┏━━

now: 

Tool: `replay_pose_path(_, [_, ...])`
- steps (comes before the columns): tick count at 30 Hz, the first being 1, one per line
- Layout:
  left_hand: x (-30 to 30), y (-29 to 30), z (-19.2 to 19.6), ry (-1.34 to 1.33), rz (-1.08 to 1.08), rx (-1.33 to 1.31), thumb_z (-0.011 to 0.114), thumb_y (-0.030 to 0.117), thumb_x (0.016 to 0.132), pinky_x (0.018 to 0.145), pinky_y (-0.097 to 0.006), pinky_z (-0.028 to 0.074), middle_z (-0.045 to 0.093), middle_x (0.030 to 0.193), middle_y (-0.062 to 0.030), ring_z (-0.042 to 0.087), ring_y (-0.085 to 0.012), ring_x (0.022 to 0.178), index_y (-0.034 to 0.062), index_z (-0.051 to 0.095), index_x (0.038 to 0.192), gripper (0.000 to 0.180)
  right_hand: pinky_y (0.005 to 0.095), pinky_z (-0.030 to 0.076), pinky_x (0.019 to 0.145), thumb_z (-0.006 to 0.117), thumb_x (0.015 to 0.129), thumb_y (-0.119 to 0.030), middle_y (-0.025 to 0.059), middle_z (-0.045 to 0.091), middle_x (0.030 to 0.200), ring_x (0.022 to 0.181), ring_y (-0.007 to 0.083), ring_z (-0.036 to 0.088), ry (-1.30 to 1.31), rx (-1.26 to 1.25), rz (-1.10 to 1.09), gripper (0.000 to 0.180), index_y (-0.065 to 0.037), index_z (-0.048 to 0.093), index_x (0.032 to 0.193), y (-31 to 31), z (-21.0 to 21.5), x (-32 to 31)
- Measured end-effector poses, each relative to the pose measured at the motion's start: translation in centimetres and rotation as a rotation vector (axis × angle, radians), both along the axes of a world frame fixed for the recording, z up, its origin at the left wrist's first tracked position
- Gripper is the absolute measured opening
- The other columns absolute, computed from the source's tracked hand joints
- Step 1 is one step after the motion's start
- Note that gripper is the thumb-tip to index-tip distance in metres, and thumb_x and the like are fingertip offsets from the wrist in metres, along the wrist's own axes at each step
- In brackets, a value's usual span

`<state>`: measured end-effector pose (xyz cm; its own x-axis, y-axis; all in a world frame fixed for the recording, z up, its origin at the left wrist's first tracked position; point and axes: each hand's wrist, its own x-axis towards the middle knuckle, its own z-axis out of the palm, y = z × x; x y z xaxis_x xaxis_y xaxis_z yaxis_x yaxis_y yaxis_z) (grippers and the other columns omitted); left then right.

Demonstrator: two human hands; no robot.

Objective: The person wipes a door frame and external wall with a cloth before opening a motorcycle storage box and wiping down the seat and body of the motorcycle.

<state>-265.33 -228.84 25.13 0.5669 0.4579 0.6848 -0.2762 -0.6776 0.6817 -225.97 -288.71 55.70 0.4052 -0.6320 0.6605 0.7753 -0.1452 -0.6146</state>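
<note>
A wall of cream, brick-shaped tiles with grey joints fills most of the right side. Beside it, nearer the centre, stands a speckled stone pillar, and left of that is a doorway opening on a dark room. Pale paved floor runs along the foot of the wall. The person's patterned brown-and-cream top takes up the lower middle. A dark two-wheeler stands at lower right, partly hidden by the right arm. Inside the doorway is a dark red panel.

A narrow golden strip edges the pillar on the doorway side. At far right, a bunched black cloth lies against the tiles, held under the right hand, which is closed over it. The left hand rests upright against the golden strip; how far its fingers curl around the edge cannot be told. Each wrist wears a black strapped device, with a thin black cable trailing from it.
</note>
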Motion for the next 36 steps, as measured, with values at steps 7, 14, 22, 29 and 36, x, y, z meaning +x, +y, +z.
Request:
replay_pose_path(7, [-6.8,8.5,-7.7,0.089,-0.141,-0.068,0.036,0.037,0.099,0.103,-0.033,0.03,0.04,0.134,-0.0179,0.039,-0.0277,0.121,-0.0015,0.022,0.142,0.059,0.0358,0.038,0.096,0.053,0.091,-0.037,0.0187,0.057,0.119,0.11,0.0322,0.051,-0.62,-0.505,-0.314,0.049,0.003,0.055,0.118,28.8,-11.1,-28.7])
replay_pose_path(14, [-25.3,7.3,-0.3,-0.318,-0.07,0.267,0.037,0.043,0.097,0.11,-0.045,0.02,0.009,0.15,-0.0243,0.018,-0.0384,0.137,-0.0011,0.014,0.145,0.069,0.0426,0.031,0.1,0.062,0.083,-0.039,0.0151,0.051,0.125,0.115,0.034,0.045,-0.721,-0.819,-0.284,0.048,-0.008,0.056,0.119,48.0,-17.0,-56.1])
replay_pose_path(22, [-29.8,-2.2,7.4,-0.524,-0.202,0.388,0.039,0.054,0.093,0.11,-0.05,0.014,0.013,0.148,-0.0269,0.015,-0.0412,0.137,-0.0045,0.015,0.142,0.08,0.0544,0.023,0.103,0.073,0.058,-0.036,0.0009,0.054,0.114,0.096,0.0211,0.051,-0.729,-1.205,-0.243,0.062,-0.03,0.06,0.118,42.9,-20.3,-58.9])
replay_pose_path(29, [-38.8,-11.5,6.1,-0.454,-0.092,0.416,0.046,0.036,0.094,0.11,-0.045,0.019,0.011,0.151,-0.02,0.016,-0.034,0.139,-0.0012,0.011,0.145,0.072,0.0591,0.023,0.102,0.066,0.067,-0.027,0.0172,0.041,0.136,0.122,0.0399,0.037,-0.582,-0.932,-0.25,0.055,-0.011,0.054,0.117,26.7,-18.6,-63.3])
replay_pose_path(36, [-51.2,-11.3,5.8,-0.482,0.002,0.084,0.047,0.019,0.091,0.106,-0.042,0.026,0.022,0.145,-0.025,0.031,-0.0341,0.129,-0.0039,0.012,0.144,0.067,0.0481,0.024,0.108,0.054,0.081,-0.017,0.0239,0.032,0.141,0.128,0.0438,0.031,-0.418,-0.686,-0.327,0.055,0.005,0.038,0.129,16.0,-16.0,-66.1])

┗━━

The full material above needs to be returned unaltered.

## Task result
now: 

Tool: `replay_pose_path(_, [_, ...])`
- steps (comes before the columns): tick count at 30 Hz, the first being 1, one per line
- Layout:
  left_hand: x (-30 to 30), y (-29 to 30), z (-19.2 to 19.6), ry (-1.34 to 1.33), rz (-1.08 to 1.08), rx (-1.33 to 1.31), thumb_z (-0.011 to 0.114), thumb_y (-0.030 to 0.117), thumb_x (0.016 to 0.132), pinky_x (0.018 to 0.145), pinky_y (-0.097 to 0.006), pinky_z (-0.028 to 0.074), middle_z (-0.045 to 0.093), middle_x (0.030 to 0.193), middle_y (-0.062 to 0.030), ring_z (-0.042 to 0.087), ring_y (-0.085 to 0.012), ring_x (0.022 to 0.178), index_y (-0.034 to 0.062), index_z (-0.051 to 0.095), index_x (0.038 to 0.192), gripper (0.000 to 0.180)
  right_hand: pinky_y (0.005 to 0.095), pinky_z (-0.030 to 0.076), pinky_x (0.019 to 0.145), thumb_z (-0.006 to 0.117), thumb_x (0.015 to 0.129), thumb_y (-0.119 to 0.030), middle_y (-0.025 to 0.059), middle_z (-0.045 to 0.091), middle_x (0.030 to 0.200), ring_x (0.022 to 0.181), ring_y (-0.007 to 0.083), ring_z (-0.036 to 0.088), ry (-1.30 to 1.31), rx (-1.26 to 1.25), rz (-1.10 to 1.09), gripper (0.000 to 0.180), index_y (-0.065 to 0.037), index_z (-0.048 to 0.093), index_x (0.032 to 0.193), y (-31 to 31), z (-21.0 to 21.5), x (-32 to 31)
- Measured end-effector poses, each relative to the pose measured at the motion's start: translation in centimetres and rotation as a rotation vector (axis × angle, radians), both along the axes of a world frame fixed for the recording, z up, its origin at the left wrist's first tracked position
- Gripper is the absolute measured opening
- The other columns absolute, computed from the source's tracked hand joints
- Step 1 is one step after the motion's start
- Note that gripper is the thumb-tip to index-tip distance in metres, and thumb_x and the like are fingertip offsets from the wrist in metres, along the wrist's own axes at each step
- In brackets, a value's usual span

`<state>`: measured end-effector pose (xyz cm; its own x-axis, y-axis; all in a world frame fixed for the recording, z up, its origin at the left wrist's first tracked position; point and axes: each hand's wrist, its own x-axis towards the middle knuckle, its own z-axis out of the palm, y = z × x; x y z xaxis_x xaxis_y xaxis_z yaxis_x yaxis_y yaxis_z) (grippers and the other columns omitted); left then right.

Demonstrator: two human hands; no robot.

Objective: The person wipes a door frame and external wall with a cloth before opening a motorcycle storage box and wiping down the seat and body of the motorcycle.

<state>-265.33 -228.84 25.13 0.5669 0.4579 0.6848 -0.2762 -0.6776 0.6817 -225.97 -288.71 55.70 0.4052 -0.6320 0.6605 0.7753 -0.1452 -0.6146</state>
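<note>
A wall of cream, brick-shaped tiles with grey joints fills most of the right side. Beside it, nearer the centre, stands a speckled stone pillar, and left of that is a doorway opening on a dark room. Pale paved floor runs along the foot of the wall. The person's patterned brown-and-cream top takes up the lower middle. A dark two-wheeler stands at lower right, partly hidden by the right arm. Inside the doorway is a dark red panel.

A narrow golden strip edges the pillar on the doorway side. At far right, a bunched black cloth lies against the tiles, held under the right hand, which is closed over it. The left hand rests upright against the golden strip; how far its fingers curl around the edge cannot be told. Each wrist wears a black strapped device, with a thin black cable trailing from it.
</note>
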Motion for the next 36 steps, as measured, with values at steps 7, 14, 22, 29 and 36, x, y, z meaning +x, +y, +z.
Request:
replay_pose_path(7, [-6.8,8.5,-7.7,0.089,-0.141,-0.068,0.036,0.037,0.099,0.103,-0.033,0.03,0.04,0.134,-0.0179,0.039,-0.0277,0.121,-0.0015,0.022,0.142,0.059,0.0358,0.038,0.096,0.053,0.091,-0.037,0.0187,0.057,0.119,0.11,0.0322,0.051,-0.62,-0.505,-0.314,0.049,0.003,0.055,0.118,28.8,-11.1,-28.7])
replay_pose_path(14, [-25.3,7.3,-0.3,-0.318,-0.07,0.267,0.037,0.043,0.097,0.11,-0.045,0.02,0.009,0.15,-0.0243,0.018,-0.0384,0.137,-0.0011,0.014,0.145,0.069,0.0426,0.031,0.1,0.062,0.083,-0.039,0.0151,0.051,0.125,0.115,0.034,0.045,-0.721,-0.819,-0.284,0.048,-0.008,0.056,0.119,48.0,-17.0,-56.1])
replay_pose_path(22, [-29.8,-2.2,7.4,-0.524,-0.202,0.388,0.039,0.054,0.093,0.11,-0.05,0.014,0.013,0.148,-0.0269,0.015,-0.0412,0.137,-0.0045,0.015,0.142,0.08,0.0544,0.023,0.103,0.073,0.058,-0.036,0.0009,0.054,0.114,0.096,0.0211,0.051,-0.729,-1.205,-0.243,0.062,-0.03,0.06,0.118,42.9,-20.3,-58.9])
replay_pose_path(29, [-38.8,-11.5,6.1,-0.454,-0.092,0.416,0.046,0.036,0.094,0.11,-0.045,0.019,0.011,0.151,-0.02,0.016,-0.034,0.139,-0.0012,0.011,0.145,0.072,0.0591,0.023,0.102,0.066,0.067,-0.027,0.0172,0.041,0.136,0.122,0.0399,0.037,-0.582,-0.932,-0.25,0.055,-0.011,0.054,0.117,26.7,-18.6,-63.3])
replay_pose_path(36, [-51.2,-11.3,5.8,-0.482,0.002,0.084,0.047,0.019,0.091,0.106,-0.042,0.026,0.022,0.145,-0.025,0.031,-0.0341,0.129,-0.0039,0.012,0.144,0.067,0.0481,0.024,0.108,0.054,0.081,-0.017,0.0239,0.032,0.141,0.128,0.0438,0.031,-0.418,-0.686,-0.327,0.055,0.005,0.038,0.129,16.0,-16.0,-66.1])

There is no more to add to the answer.